## [YOUR ASSIGNMENT]
Using the material below, count the lines that contain the word "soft" and report the number only.

## [DATA SHOWN]
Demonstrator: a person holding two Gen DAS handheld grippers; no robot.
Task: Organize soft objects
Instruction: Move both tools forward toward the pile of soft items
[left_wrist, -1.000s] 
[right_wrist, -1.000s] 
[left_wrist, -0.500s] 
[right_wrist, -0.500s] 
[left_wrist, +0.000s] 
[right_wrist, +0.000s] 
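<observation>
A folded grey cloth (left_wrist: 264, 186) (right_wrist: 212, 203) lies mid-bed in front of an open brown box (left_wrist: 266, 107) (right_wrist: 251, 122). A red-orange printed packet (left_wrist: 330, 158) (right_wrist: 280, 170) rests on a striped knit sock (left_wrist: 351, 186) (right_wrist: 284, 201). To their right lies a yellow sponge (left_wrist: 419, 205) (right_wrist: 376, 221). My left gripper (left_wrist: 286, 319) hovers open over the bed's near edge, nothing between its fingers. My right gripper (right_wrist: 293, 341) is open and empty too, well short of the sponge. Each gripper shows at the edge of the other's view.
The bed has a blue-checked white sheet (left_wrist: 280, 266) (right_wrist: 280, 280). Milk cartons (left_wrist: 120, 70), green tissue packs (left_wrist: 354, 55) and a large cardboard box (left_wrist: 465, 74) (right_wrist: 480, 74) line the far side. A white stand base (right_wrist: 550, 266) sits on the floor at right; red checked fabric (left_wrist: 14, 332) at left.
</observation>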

## [OUTPUT FOR THIS TASK]
2